What you return must match the data exactly, line for line.

Segment Start: SOURCE DATA

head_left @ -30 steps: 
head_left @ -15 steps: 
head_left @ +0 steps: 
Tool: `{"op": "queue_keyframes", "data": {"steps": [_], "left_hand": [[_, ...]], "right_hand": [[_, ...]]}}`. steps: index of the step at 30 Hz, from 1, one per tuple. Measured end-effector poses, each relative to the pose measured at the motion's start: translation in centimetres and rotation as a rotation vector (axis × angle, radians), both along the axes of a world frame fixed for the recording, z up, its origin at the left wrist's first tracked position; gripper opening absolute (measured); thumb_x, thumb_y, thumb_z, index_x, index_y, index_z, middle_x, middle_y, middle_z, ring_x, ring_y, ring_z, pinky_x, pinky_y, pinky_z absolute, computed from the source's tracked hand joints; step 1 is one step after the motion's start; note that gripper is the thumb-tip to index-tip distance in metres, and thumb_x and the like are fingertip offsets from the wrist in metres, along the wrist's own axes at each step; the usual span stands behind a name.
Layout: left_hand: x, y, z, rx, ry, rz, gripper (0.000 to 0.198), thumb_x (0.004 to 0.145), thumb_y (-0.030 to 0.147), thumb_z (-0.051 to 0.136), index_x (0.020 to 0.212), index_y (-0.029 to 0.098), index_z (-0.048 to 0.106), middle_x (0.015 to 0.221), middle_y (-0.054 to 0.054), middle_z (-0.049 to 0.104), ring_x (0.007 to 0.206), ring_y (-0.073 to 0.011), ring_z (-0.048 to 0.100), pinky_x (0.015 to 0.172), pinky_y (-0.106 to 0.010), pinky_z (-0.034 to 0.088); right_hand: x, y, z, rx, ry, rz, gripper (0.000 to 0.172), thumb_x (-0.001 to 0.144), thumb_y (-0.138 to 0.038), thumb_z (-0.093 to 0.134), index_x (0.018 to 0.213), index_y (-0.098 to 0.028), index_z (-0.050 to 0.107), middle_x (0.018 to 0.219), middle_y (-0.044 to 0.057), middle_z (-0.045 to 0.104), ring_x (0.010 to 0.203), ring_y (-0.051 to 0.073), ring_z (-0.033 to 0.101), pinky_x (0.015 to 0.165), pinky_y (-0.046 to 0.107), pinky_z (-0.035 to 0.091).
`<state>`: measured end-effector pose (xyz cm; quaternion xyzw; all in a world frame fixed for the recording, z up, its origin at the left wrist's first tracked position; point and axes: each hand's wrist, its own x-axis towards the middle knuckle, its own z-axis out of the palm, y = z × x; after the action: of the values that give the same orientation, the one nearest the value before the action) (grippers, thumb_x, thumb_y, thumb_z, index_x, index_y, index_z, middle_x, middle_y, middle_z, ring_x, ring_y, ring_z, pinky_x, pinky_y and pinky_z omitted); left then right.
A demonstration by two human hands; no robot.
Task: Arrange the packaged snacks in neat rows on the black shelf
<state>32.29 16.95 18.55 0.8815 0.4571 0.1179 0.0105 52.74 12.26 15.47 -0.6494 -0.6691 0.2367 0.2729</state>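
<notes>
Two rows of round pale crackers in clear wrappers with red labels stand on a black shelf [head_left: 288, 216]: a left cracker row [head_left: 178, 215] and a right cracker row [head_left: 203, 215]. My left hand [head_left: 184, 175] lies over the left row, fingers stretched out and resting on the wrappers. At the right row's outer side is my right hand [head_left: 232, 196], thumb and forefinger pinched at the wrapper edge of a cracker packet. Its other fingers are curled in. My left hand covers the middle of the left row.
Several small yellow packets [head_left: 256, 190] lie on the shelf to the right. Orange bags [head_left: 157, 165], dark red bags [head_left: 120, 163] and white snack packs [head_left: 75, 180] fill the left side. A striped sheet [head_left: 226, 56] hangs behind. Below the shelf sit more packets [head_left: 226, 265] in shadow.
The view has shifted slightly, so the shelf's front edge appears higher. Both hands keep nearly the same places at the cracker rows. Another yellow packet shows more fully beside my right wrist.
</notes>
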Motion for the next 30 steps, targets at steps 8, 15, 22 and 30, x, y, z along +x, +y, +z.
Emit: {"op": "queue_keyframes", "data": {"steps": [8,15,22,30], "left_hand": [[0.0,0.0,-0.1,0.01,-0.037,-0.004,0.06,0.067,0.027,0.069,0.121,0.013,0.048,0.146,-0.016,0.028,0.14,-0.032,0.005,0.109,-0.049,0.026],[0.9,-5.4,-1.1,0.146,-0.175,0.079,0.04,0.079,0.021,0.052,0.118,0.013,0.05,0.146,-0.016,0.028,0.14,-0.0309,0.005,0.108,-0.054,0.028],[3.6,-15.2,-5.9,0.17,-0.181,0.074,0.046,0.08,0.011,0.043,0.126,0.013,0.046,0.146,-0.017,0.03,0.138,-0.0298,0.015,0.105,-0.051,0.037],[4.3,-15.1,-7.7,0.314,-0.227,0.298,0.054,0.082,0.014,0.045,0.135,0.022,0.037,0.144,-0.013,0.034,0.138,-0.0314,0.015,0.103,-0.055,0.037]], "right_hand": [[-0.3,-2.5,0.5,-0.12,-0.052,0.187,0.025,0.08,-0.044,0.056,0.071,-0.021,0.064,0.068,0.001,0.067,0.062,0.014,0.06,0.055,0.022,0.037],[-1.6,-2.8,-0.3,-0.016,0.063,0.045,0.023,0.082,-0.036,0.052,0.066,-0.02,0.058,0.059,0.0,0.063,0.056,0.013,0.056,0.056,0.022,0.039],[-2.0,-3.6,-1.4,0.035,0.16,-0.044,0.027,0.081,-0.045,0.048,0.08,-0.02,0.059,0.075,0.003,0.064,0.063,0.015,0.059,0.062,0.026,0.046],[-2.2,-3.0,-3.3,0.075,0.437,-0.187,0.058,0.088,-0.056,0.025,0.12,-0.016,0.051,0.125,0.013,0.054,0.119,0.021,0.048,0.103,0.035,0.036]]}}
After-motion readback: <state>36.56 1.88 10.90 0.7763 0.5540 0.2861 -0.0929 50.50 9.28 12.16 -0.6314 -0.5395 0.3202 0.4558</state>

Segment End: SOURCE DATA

TASK RESULT →
head_left @ -30 steps: 
head_left @ -15 steps: 
head_left @ +0 steps: 
Tool: `{"op": "queue_keyframes", "data": {"steps": [_], "left_hand": [[_, ...]], "right_hand": [[_, ...]]}}`. steps: index of the step at 30 Hz, from 1, one per tuple. Measured end-effector poses, each relative to the pose measured at the motion's start: translation in centimetres and rotation as a rotation vector (axis × angle, radians), both along the axes of a world frame fixed for the recording, z up, its origin at the left wrist's first tracked position; gripper opening absolute (measured); thumb_x, thumb_y, thumb_z, index_x, index_y, index_z, middle_x, middle_y, middle_z, ring_x, ring_y, ring_z, pinky_x, pinky_y, pinky_z absolute, computed from the source's tracked hand joints; step 1 is one step after the motion's start; note that gripper is the thumb-tip to index-tip distance in metres, and thumb_x and the like are fingertip offsets from the wrist in metres, along the wrist's own axes at each step; the usual span stands behind a name.
Layout: left_hand: x, y, z, rx, ry, rz, gripper (0.000 to 0.198), thumb_x (0.004 to 0.145), thumb_y (-0.030 to 0.147), thumb_z (-0.051 to 0.136), index_x (0.020 to 0.212), index_y (-0.029 to 0.098), index_z (-0.048 to 0.106), middle_x (0.015 to 0.221), middle_y (-0.054 to 0.054), middle_z (-0.049 to 0.104), ring_x (0.007 to 0.206), ring_y (-0.073 to 0.011), ring_z (-0.048 to 0.100), pinky_x (0.015 to 0.172), pinky_y (-0.106 to 0.010), pinky_z (-0.034 to 0.088); right_hand: x, y, z, rx, ry, rz, gripper (0.000 to 0.172), thumb_x (-0.001 to 0.144), thumb_y (-0.138 to 0.038), thumb_z (-0.093 to 0.134), index_x (0.018 to 0.213), index_y (-0.098 to 0.028), index_z (-0.050 to 0.107), middle_x (0.018 to 0.219), middle_y (-0.044 to 0.057), middle_z (-0.045 to 0.104), ring_x (0.010 to 0.203), ring_y (-0.051 to 0.073), ring_z (-0.033 to 0.101), pinky_x (0.015 to 0.165), pinky_y (-0.046 to 0.107), pinky_z (-0.035 to 0.091).
`<state>`: measured end-effector pose (xyz cm; quaternion xyzw; all in a world frame fixed for the recording, z up, its origin at the left wrist's first tracked position; point and axes: each hand's wrist, its own x-axis towards the middle knuckle, its own z-axis out of the palm, y = z × x; after the action: of the values that give the same orientation, the one nearest the value before the action) (grippers, thumb_x, thumb_y, thumb_z, index_x, index_y, index_z, middle_x, middle_y, middle_z, ring_x, ring_y, ring_z, pinky_x, pinky_y and pinky_z omitted); left then right.
A demonstration by two human hands; no robot.
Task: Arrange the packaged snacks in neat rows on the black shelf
<state>32.29 16.95 18.55 0.8815 0.4571 0.1179 0.0105 52.74 12.26 15.47 -0.6494 -0.6691 0.2367 0.2729</state>
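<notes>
Two rows of round pale crackers in clear wrappers with red labels stand on a black shelf [head_left: 288, 216]: a left cracker row [head_left: 178, 215] and a right cracker row [head_left: 203, 215]. My left hand [head_left: 184, 175] lies over the left row, fingers stretched out and resting on the wrappers. At the right row's outer side is my right hand [head_left: 232, 196], thumb and forefinger pinched at the wrapper edge of a cracker packet. Its other fingers are curled in. My left hand covers the middle of the left row.
Several small yellow packets [head_left: 256, 190] lie on the shelf to the right. Orange bags [head_left: 157, 165], dark red bags [head_left: 120, 163] and white snack packs [head_left: 75, 180] fill the left side. A striped sheet [head_left: 226, 56] hangs behind. Below the shelf sit more packets [head_left: 226, 265] in shadow.
The view has shifted slightly, so the shelf's front edge appears higher. Both hands keep nearly the same places at the cracker rows. Another yellow packet shows more fully beside my right wrist.
</notes>
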Motion for the next 30 steps, targets at steps 8, 15, 22 and 30, x, y, z along +x, +y, +z.
Emit: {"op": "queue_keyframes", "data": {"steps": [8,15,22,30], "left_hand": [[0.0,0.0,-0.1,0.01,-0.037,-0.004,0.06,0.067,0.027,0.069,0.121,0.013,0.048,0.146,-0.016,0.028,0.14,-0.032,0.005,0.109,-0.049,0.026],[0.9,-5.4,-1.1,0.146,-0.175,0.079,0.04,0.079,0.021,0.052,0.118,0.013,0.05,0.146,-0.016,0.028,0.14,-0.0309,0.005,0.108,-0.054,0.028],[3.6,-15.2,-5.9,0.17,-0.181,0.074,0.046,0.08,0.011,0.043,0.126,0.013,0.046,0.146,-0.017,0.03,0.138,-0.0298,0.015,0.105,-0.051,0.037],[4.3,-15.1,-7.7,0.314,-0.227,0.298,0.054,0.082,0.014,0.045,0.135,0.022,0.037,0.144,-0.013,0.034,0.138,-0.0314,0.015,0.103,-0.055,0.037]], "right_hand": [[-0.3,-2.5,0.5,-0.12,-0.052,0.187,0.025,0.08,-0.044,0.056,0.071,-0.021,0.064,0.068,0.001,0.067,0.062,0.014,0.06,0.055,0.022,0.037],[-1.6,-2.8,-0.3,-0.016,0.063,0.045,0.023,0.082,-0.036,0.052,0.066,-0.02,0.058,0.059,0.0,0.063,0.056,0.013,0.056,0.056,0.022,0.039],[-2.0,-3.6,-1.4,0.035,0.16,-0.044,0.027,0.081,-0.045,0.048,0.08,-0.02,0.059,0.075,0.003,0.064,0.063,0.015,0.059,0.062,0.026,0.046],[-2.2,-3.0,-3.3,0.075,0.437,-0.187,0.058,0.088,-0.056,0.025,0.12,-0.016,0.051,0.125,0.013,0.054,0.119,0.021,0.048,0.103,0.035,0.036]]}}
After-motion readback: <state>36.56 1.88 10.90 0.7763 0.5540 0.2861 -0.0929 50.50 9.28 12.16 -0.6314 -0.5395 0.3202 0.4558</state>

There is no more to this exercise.